Per le variazioni congiunturali, alla revisione corrente si somma quella che proviene dalla procedura di destagionalizzazione ogni volta che si aggiunge una nuova osservazione alla serie storica.

Con il presente comunicato si rilasciano i dati revisionati per il mese di settembre 2025 (Prospetto 5) e si rendono disponibili anche i dati relativi alla revisione dei primi sei mesi del 2025.

Il confronto tra gli indici diffusi in occasione del comunicato del 5 novembre scorso e quelli rivisti in occasione del comunicato odierno è presentato nel Prospetto 6 in termini di variazione tendenziale, con riferimento ai primi sei mesi del 2025.

A ottobre 2025 si rileva una crescita congiunturale del valore delle vendite al dettaglio dopo due mesi di cali.

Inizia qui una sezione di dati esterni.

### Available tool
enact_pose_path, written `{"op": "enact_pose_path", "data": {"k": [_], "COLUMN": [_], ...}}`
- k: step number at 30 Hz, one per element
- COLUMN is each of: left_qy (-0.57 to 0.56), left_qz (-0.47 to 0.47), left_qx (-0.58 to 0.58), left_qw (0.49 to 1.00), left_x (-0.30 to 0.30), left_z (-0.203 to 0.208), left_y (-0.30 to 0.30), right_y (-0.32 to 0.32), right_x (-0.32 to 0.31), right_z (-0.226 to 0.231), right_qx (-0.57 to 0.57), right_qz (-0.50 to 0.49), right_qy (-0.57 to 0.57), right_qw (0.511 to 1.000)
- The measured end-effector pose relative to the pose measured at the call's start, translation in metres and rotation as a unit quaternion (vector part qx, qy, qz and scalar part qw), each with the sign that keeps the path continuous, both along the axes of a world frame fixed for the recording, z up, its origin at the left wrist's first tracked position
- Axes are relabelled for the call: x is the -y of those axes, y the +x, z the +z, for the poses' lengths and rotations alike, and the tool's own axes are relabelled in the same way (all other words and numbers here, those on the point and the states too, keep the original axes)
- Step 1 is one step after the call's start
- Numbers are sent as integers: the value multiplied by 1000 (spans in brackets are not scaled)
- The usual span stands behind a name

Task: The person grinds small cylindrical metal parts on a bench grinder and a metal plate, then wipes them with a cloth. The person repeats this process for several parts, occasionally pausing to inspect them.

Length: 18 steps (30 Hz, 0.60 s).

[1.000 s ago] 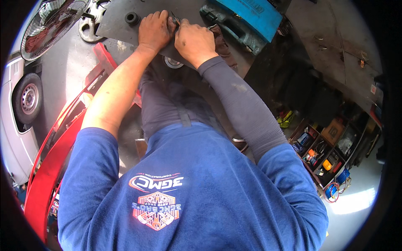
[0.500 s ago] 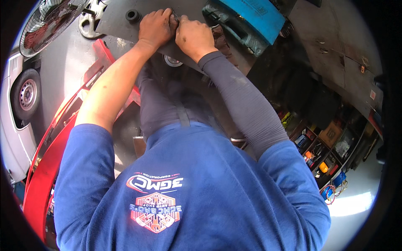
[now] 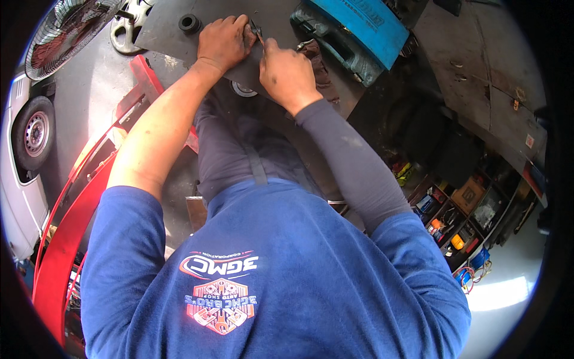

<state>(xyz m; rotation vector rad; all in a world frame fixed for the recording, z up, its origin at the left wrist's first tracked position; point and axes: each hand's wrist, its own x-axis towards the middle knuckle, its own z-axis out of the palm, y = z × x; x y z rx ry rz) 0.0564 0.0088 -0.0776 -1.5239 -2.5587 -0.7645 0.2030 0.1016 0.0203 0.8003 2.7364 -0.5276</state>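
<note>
At the top middle, both of my hands are closed over a dark work surface (image 3: 164,30). My left hand (image 3: 222,45) has its fingers curled around a small dark metal piece (image 3: 254,25), mostly hidden by the fingers. My right hand (image 3: 288,75), to the right and slightly nearer, grips a thin tool (image 3: 260,37); only its narrow tip shows, meeting the dark piece, so its kind cannot be told. A black ring-shaped part (image 3: 189,24) sits on the surface left of my left hand. Beside my right hand lies a crumpled brown cloth (image 3: 317,63).
A blue tool case (image 3: 365,27) lies at the top right. A fan (image 3: 72,36) and a light metal wheel-like part (image 3: 127,33) stand at the top left. Red metal framework (image 3: 72,257) runs down the left, near a parked vehicle's wheel (image 3: 37,133). Shelves (image 3: 454,224) fill the right.
My right hand has drawn back toward me and to the right, opening a gap between the hands and showing the thin tool's tip. My left hand has barely moved.
</note>
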Motion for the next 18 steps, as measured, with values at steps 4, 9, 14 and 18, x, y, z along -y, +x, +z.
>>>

L’incremento riguarda sia i prodotti alimentari sia quelli non alimentari.

Nel trimestre agosto-ottobre rispetto al trimestre precedente le vendite risultano in calo in termini di volume e sono stazionarie in valore.

Su base annua, a ottobre le vendite aumentano solo in valore, mentre i volumi sono stazionari.

Rispetto allo scorso anno, il valore delle vendite è in crescita in tutte le forme distributive, ad eccezione delle imprese operanti su piccole superfici.

Anche questo mese l’aumento più significativo riguarda il commercio online.